### What you are asked to do
The answer must consist only of the lines from the line with "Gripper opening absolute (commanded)" to the line with "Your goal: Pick", both included, exactly as they stand below.

/---

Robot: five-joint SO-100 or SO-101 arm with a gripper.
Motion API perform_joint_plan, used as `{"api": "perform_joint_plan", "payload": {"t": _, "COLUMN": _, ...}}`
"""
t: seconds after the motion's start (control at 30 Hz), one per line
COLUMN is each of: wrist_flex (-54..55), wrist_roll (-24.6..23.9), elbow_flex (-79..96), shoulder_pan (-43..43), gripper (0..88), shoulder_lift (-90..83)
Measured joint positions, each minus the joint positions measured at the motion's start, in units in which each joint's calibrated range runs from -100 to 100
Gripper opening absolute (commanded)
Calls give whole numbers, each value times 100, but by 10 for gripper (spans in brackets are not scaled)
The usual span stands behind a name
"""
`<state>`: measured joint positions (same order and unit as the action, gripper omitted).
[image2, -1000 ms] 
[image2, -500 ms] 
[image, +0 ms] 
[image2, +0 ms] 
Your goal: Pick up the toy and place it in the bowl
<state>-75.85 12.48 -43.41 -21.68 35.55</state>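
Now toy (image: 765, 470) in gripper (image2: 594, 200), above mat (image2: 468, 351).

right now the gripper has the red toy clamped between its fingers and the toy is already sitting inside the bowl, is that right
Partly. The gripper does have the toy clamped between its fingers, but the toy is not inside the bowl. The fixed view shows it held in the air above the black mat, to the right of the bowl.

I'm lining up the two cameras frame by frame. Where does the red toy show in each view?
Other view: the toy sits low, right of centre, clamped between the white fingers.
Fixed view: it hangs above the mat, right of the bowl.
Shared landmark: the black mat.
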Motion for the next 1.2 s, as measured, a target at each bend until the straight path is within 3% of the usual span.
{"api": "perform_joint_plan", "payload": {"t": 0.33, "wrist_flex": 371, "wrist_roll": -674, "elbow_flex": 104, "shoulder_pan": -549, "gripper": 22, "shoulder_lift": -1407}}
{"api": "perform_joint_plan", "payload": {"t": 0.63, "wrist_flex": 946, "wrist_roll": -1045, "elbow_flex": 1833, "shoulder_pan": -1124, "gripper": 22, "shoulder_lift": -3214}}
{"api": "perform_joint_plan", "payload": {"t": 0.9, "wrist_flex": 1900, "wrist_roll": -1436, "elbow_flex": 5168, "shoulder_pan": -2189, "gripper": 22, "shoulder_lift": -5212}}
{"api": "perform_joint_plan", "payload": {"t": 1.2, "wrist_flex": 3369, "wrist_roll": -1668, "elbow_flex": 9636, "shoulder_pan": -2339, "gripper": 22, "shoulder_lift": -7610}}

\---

### Answer space
Gripper opening absolute (commanded)
Calls give whole numbers, each value times 100, but by 10 for gripper (spans in brackets are not scaled)
The usual span stands behind a name
"""
`<state>`: measured joint positions (same order and unit as the action, gripper omitted).
[image2, -1000 ms] 
[image2, -500 ms] 
[image, +0 ms] 
[image2, +0 ms] 
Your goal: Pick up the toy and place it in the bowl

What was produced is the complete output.